Die Einblicke, welche uns Frau Nakamura gibt, sind von ihr gewählt, und heben ein wenig den Schleier, der über eine versunkenen Welt liegt. Zauberhaft und leicht berichtet sie, was es hiess, eine Shimbashi Geisha zu sein, nicht reisserisch und auf Oiran-Klischees basierend wie Arthur Golden, und auch nicht kühl und exakt wie die Kyotoer Geiko Iwasaki Mineko.
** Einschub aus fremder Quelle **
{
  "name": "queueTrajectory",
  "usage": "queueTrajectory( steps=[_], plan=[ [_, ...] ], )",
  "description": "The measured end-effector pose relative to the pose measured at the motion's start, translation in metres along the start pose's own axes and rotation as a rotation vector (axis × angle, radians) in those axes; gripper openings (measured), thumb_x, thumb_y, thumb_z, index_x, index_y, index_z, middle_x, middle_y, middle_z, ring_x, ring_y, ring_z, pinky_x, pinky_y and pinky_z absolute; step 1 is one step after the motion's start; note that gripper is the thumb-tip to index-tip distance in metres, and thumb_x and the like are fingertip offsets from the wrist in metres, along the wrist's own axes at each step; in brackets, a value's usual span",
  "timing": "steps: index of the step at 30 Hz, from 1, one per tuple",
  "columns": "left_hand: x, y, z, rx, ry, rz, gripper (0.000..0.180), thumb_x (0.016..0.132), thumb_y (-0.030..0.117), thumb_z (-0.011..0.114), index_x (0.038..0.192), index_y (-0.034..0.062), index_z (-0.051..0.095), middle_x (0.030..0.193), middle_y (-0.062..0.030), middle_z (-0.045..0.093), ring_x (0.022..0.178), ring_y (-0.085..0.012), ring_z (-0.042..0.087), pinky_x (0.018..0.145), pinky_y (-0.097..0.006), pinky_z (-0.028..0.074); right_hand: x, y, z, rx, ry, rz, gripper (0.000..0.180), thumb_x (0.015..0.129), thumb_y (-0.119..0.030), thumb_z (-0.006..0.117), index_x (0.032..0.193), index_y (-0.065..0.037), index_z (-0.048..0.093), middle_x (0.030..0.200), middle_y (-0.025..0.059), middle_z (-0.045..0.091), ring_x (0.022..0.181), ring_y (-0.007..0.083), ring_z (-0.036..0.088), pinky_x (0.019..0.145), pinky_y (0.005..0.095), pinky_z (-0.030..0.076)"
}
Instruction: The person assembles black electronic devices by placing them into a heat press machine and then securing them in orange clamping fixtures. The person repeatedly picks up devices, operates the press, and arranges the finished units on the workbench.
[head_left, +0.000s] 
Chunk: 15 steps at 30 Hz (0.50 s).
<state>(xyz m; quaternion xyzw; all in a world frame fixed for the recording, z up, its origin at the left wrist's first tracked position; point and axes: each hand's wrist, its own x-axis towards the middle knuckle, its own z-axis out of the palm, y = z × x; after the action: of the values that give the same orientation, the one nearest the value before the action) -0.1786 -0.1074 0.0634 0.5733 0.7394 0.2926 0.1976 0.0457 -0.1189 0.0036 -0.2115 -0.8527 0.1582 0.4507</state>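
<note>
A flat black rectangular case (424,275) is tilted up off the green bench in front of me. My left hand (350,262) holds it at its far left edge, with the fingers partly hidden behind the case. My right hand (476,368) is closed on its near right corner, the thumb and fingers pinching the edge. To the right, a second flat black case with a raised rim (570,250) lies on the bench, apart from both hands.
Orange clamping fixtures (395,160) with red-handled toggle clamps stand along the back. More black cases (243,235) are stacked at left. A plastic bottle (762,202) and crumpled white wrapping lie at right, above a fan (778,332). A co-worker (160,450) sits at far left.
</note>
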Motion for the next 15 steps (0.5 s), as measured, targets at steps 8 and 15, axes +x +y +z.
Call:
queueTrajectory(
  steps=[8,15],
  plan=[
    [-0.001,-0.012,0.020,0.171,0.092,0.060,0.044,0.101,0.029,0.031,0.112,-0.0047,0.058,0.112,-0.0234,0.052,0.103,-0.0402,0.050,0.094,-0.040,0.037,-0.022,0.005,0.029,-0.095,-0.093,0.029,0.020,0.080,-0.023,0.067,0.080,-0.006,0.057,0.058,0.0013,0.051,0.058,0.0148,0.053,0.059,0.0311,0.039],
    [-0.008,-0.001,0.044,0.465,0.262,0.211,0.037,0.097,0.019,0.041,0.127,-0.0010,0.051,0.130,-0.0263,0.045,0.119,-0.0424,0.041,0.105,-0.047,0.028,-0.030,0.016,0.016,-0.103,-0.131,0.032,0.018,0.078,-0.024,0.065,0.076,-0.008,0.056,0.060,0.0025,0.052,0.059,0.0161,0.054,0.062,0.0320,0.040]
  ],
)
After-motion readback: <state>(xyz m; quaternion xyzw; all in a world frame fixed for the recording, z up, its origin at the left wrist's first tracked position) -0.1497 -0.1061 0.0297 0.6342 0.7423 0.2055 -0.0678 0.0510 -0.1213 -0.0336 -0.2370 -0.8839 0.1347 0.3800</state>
Häufig wird sie mit den beiden oben genannten Autoren in Vergleich gestellt, doch muss ich anmerken: Kiharu, Memoiren einer Geisha ist kein Roman.
Und auch kein reines "Das ist eine Geisha" Aufklärungsbuch.
Ihre Memoiren an ihre Zeit als Geisha (Edokko Geisha ichidai-ki) umfassen lediglich den ersten Teil des Buches, die Erinnerungen an die Kriegsjahre und an ihre Anfänge in den vereinigten Staaten im zweiten und dritten Teil.
Nakamura Kiharu bleibt dem Leser als eine gefühl- und humorvolle, liebenswürdige Frau in Erinnerung.
Nakamura Kiharu starb am 5. Januar 2004 in New York im Alter von 90 Jahren.